Он знал, что его любопытство все время принимают за что-то другое. Один мальчик спросил как-то:
— Что уставился? — с угрозой в голосе.
— Я не уставился, — сказал Пауль. — Я смотрю.
— Дурак какой-то, — сказал мальчик и отошел.
— …Как он будет жить? — говорил герр Кнеппер, качая головой. — Этому не научишься из книг. И потом, это же уму непостижимо, сколько он всего читает — но он интересуется совсем не тем, чем следовало бы интересоваться ребенку его лет.
— Он не ребенок, — ответил Рабенард. — Он инопланетянин.
Пауль знал, что он инопланетянин, и привык к этому.
Кроме того, может, инопланетяне все такие… и среди них он — обыкновенный.
Иногда он мечтал о том, чтобы стать обыкновенным, но прекрасно отличал грезы от реальности. Мечты недостижимы, они только позволяют отвлечься. Ну и развлечься.
Однажды, гораздо позже, он узнал, что люди часто мечтают как раз о противоположном — быть не как все. Нельзя сказать, чтобы он удивился. Но и понял — как-то не очень.
…А библиотека в доме была старинная и богатая. Там можно было найти книги, которые не переиздавались по пятьсот лет. Сохранились с доимперской эпохи. Основатель рода был равнодушен к книгам, но сохранил библиотеку своего деда. Затем в последующих поколениях с регулярностью появлялись дети, воспитанные этой библиотекой. Они следили за старыми книгами, добавляли новые, присматривали за неблагонадежными — чтобы не попадались на глаза кому не след.
Интересно, думал Пауль, как бы они отнеслись к тому, что книгочей нынешнего поколения — слепой от рождения? С годами крепло подозрение: нормально бы отнеслись. Они сами были немножко инопланетяне, он просто — более ярко выраженный, так сказать.
Впрочем, нынешнему поколению не из чего было выбирать. Кроме Пауля, в нем все равно никого нет.
Когда-нибудь не станет и Пауля. Что будет с библиотекой? Нужно об этом подумать. Когда он будет старый и соберется помирать, он обязательно об этом подумает.
…Видел он теперь превосходно. И двигаться научился стремительно и точно. Опекуны поощряли занятия спортом, исключив, однако, из списка те виды, где потенциально возможны были удары по голове. Он подозревал, что их коробило при одной мысли о глазе, вылетающем из глазницы при сильном толчке. Сам-то он этого как раз не боялся. Это же не живой глаз. Ну вылетит. Подобрать, отряхнуть… прополоскать под краном, на худой конец, — и вставить на место.

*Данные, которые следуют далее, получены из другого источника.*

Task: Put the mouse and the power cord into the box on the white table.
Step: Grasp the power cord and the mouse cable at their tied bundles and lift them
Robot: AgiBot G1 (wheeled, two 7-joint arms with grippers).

Хотя, вообще-то, полоскание под краном им не полезно. Как всякая электроника, они не любят излишней сырости. Несмотря на защитную оболочку, несмотря на неизбежную влажную среду — слезные каналы учитывались, разумеется, — и все же. И холода не любят. И пыли, конечно.
Рано или поздно очередной протез начинал сбоить. Картинка рассыпалась на пиксели при повороте головы, собиралась в осмысленный кадр с запаздыванием, барахлила цветопередача, нарушалась резкость. Хуже всего было, когда глаз искрил. От прочих неполадок просто начинала болеть голова. От искры — будто раскаленными гвоздями в мозг. Когда это случилось впервые, он побледнел и сполз по стенке. Хорошо, Рабенард был рядом и быстро сообразил, что произошло. Пауль был не в состоянии объяснять — от звуков собственного голоса в голове взрывались петарды. Или что похуже. Но слово "глаза" он все же выговорил. Рабенард догадался почти сразу. Запасные протезы лежали в шкатулке в ящике письменного стола, и слуга просто сунул шкатулку Паулю в руки — дальше он справился сам.